The Chassidic rabbis of the 17th Century taught us the deeper meaning, “Leaven, which is dough that has fermented and risen, represents self-inflation and pride, and there is nothing more abhorrent to God. In the words of the Talmud, God says of the prideful one, ‘He and I cannot dwell together in the world.'”

As we celebrate our freedom in the coming weeks, let us remember this lesson about why to eat Matzah – such a ritual keeps our ego in check and is a good reminder to be humble, kind and thoughtful and then God will dwell among that goodness.

Thought for Passover

03/17/2017 08:05:43 PM


Rabbi Rick Steinberg

The Haggadah tells us “Let all who are hungry, come and eat.” Given our construction this year, we are unable to fulfill this mitzvah at the Temple, but each of us can open our homes to those who wish to celebrate. If you have extra space at your seder table this year, please rsvp to Temple and we will gladly match someone with you and your family. If you would like to join a seder, please let us know as well so we can place you in a home filled with love, celebration and joy.

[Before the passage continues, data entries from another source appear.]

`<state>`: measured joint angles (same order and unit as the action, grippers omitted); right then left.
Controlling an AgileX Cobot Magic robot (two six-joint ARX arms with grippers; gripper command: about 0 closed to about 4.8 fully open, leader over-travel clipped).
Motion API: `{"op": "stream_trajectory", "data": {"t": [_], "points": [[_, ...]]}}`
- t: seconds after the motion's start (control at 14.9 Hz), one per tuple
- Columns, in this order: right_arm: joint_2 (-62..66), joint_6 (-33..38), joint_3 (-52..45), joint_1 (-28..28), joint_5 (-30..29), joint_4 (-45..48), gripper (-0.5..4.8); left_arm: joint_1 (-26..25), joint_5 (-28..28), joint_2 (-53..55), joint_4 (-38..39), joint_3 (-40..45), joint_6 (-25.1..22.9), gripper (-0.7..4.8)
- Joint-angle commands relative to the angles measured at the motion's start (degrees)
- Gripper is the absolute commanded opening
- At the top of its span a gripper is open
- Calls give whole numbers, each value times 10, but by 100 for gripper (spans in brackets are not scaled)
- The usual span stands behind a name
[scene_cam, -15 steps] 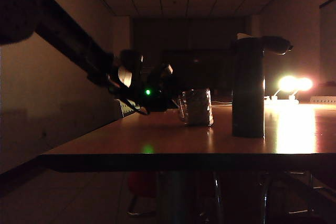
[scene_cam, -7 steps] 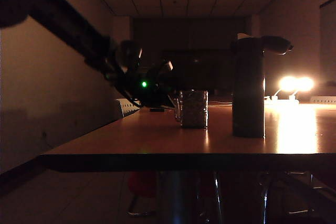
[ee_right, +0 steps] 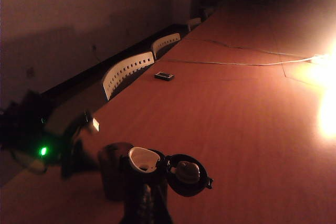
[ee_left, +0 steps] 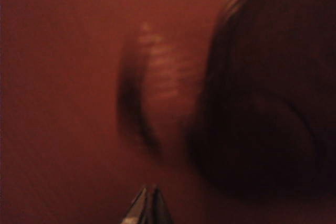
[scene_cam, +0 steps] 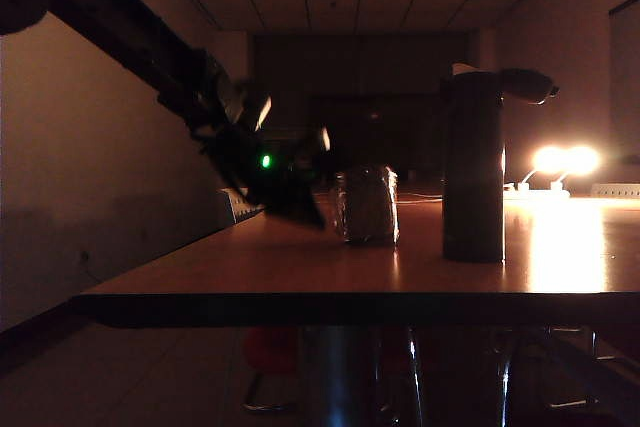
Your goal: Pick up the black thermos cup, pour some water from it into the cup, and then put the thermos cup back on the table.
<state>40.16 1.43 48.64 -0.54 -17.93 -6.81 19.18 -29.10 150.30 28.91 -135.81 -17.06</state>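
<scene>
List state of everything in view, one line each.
thermos: upright on table, lid flipped open
glass: upright on table, contents unclear
left end effector: shut, empty, beside glass
right end effector: shut, empty, above thermos

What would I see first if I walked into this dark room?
Probably the tall black thermos cup standing on the table with its lid flipped open, beside bright lamps glowing at the far right. Left of it sits the sparkly cup, and a robot arm's shut left gripper with a green light leans right beside it.
</scene>
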Motion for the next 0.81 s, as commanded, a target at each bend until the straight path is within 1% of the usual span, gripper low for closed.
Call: {"op": "stream_trajectory", "data": {"t": [0.07,0.2,0.34,0.47,0.54,0.61,0.67,0.74,0.81], "points": [[0,-2,2,0,-2,11,-1,0,0,-23,25,-1,-19,-6],[0,-2,2,0,-2,11,-1,0,17,-38,38,-1,-27,-6],[-1,-2,2,0,-6,11,-1,0,19,-40,-2,-1,-17,-6],[-1,-2,2,0,-16,14,-1,2,19,-39,-38,-1,14,-2],[-1,-2,2,0,-16,17,-1,4,19,-39,-49,-1,21,9],[-1,-2,2,0,-16,23,-1,6,14,-39,-60,-1,25,36],[-1,-2,2,0,-16,27,-1,6,-4,-39,-70,-1,25,36],[-1,-2,2,0,-16,29,-1,6,0,-39,-86,-1,25,36],[-1,-1,2,0,-18,28,-1,5,19,-39,-111,-1,30,35]]}}
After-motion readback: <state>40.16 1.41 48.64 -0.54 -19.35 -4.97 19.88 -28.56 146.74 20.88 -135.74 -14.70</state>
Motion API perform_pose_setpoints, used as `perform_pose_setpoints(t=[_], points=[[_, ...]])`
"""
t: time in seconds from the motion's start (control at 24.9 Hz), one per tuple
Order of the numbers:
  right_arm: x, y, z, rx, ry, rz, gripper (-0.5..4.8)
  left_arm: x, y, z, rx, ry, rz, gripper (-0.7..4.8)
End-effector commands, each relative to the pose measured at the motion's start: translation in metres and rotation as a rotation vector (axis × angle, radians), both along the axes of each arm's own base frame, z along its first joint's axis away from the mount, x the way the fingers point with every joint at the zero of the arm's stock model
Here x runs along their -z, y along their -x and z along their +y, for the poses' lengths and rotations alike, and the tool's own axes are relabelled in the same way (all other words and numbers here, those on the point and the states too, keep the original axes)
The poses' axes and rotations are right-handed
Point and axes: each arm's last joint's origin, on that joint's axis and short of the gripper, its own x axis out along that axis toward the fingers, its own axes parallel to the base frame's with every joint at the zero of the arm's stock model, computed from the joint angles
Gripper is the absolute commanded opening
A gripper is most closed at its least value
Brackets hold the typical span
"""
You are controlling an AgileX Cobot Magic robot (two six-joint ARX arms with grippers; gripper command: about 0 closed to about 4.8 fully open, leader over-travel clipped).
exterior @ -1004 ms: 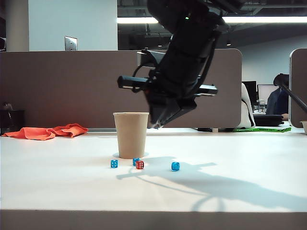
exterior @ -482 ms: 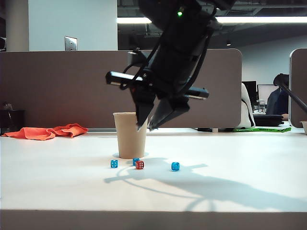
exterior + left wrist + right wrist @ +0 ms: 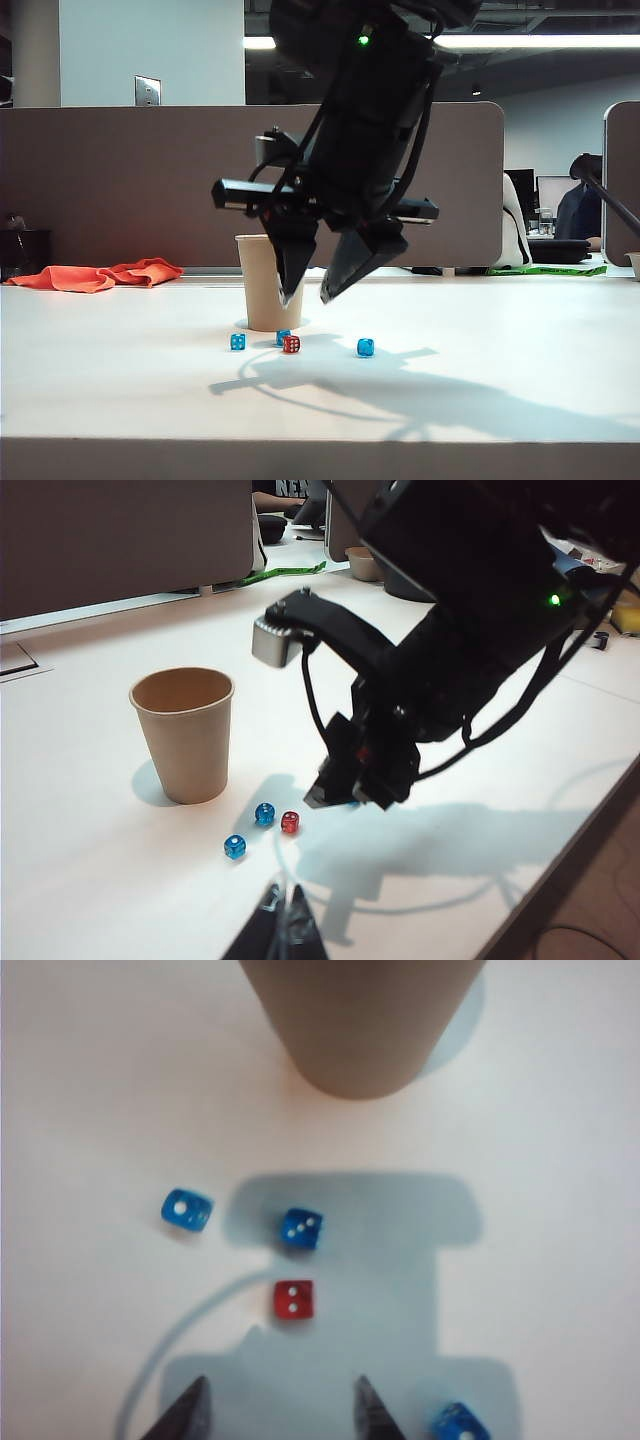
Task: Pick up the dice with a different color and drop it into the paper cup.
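Observation:
The small red die (image 3: 291, 344) (image 3: 290, 822) (image 3: 293, 1300) lies on the white table just in front of the tan paper cup (image 3: 262, 290) (image 3: 185, 735) (image 3: 360, 1020), which stands upright. My right gripper (image 3: 308, 297) (image 3: 281, 1390) hangs open a little above the table, pointing down. It holds nothing, and in the right wrist view the red die sits just beyond the gap between the fingertips. My left gripper (image 3: 285, 895) is shut and empty, low over the table, well short of the dice.
Three blue dice lie around the red one: one beside it (image 3: 283, 336) (image 3: 301, 1228), one further left (image 3: 238, 342) (image 3: 186, 1209), one to the right (image 3: 366, 347) (image 3: 458, 1423) near a right fingertip. An orange cloth (image 3: 100, 275) lies at the back left.
My right gripper has come down from cup-rim height toward the dice, shifted slightly left, and its jaws have spread from nearly shut to wide open. Dice and cup have not moved.

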Motion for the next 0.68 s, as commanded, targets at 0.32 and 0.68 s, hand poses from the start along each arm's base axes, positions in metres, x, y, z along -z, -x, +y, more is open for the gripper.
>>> perform_pose_setpoints(t=[0.32, 0.68], points=[[0.0054, 0.0013, 0.0044, -0.009, 0.011, 0.006, 2.05, -0.0029, 0.0004, -0.0001, 0.009, 0.009, -0.013, -0.06], [0.0072, 0.0043, 0.009, 0.004, 0.038, -0.029, 2.14, -0.003, 0.0004, -0.0001, 0.009, 0.009, -0.013, -0.06]])
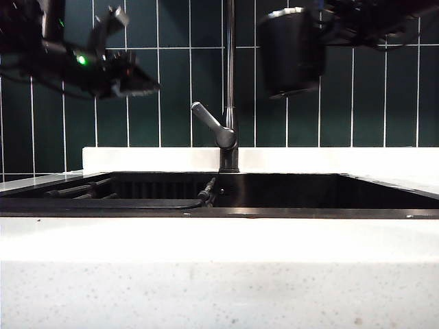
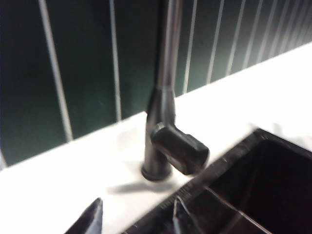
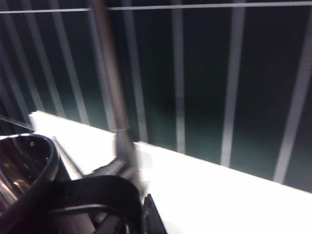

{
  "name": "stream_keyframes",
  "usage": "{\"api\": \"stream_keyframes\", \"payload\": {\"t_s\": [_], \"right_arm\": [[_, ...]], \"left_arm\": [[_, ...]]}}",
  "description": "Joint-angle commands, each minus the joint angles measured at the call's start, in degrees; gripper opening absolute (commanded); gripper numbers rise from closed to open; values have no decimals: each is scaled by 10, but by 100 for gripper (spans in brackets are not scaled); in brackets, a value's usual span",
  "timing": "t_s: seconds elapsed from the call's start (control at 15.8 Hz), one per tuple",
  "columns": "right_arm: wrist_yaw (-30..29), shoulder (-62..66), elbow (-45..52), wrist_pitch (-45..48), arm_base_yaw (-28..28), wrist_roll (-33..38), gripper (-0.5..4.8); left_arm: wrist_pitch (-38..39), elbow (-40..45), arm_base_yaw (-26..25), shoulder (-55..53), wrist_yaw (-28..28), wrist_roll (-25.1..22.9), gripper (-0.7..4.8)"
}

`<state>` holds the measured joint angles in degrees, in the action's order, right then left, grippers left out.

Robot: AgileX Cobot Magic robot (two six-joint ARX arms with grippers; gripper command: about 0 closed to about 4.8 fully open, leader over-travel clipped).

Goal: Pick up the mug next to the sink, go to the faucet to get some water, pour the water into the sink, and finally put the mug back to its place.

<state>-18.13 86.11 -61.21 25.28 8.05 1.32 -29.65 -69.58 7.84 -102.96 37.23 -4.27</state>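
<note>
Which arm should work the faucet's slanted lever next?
Left. The left gripper is empty, open, up left of the lever handle; the right gripper holds the matte black mug aloft.

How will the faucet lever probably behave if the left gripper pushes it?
The lever looks like rigid metal, so it should pivot, not bend. Its smooth slanted surface may let fingers slip. The open left gripper hangs above and left of it; the right gripper holds the mug.
</note>
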Motion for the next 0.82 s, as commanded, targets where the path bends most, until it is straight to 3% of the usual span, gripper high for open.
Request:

This is truly what community is all about. Thank you in advance.


03/14/2017 02:30:05 PM


Rabbi Rick Steinberg

This week we celebrate the holiday of Passover. It is the most celebrated of Jewish holidays. I believe this is so because the spark of freedom is core to our very essence. There are so many kinds of freedom though – freedom of thought and expression, freedom from economic worries, freedom of liberty – to live as one so chooses…I could go on and on. What is important for us to consider is that with freedom, no matter what kind of freedom, comes responsibility. Freedom unchecked by responsibility can lead to chaos and pandemonium. But freedom handled with care and thoughtfulness can change the world for the better.
Passover reminds us to celebrate our freedom and to use its blessings responsibly. As the former President of the Reconstructionist Rabbinical College, Rabbi David Teutsch once wrote, “Pesach is not only about ‘freedom from.’ It is about our having the freedom to make the world a more sacred place by expanding God’s presence in it.” Let’s do just that this Passover season.